Prostitutes were obliged to be registered with the Aedile (local magistrate) where their name, age, place of birth and a pseudo name, if wished, would be recorded. After being asked her price, each prostitute would be issued with a licence (Licentia Stupri) and her name added to the official roll. Once on the list there was no way back - the record was forever.

Prostitutes were known by many different names depending on their own status within their own community, for example:

‘Doris’ - noted for their enchanted forms, often in the nude.

‘Lupae’ - or ‘she wolf’ because she patrolled the parks and gardens and howled for customers.

Copae’ - serving girls in inns.

Some were well-kept women from high class families, some (as today) used their influence for political power and most were Freedwomen. Prostitution as a profession could be a lucrative business (for some).
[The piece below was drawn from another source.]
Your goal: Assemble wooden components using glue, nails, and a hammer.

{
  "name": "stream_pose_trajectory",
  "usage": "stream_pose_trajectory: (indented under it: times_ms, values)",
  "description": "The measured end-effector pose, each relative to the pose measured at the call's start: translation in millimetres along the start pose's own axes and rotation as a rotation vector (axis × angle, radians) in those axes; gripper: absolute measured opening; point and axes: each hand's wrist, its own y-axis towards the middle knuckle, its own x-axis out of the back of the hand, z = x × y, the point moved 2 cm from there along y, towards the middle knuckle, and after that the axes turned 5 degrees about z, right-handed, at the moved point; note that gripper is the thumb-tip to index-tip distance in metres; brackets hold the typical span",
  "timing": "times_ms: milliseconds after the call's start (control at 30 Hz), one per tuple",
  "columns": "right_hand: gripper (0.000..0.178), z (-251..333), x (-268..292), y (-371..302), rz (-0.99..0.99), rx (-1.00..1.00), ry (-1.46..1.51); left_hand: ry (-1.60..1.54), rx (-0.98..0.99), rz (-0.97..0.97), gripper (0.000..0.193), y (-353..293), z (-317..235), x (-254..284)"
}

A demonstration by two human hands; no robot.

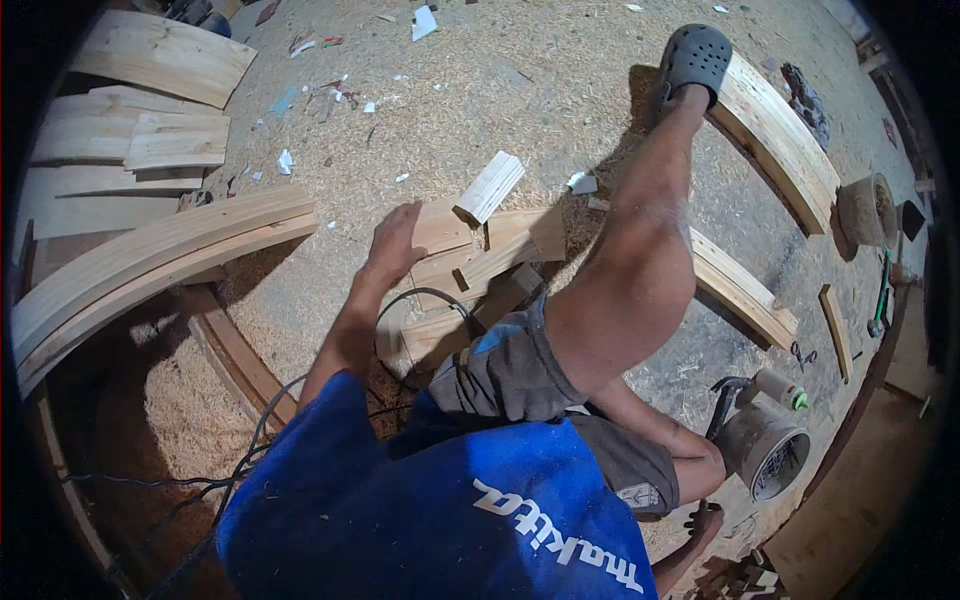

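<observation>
"So the work's down on the floor (520, 100)?"

"Yes, among the shavings, right of the curved beam (165, 265). The boards (515, 243) lie just beyond the person's lap."

"Heavy, would you say?"

"Moderate together, light singly, I'd guess. It looks like bare timber: stiff, not slippery, hardly fragile, though an edge might splinter. I'd take them by the outer edges, left and right."

"And the block (490, 188)?"

"At the far part of the boards, slanting toward the far right. Short and solid by its look, so one hand should manage; pinch it across the long sides. I can't tell whether it's loose or fixed, so I'd test it gently."

"The hands?"

"The left hand (398, 243) is at the boards' left edge, thumb apart from the fingers, nothing clamped between. The right hand (705, 522) is well apart, near right, past the knee; I can't tell how its fingers are set."

"Those dark slots (460, 281)?"

"Narrow ones, in the boards. The wood beside them is probably weakest, so I'd not lift there."
</observation>
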Motion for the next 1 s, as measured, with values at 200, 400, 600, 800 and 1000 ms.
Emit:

The tariff inscription from Coptos in Roman Egypt, dated to AD 90, states that the passport fee for prostitutes was 108 drachmas, but for other women only 20 drachmas - clearly it was thought that the prostitutes could afford the fee.

The rooms used by Rome’s prostitutes were often very simply and sparsely decorated, albeit with a tablet above the door way to indicate what a client could expect and a sign to indicate when ‘occupied’.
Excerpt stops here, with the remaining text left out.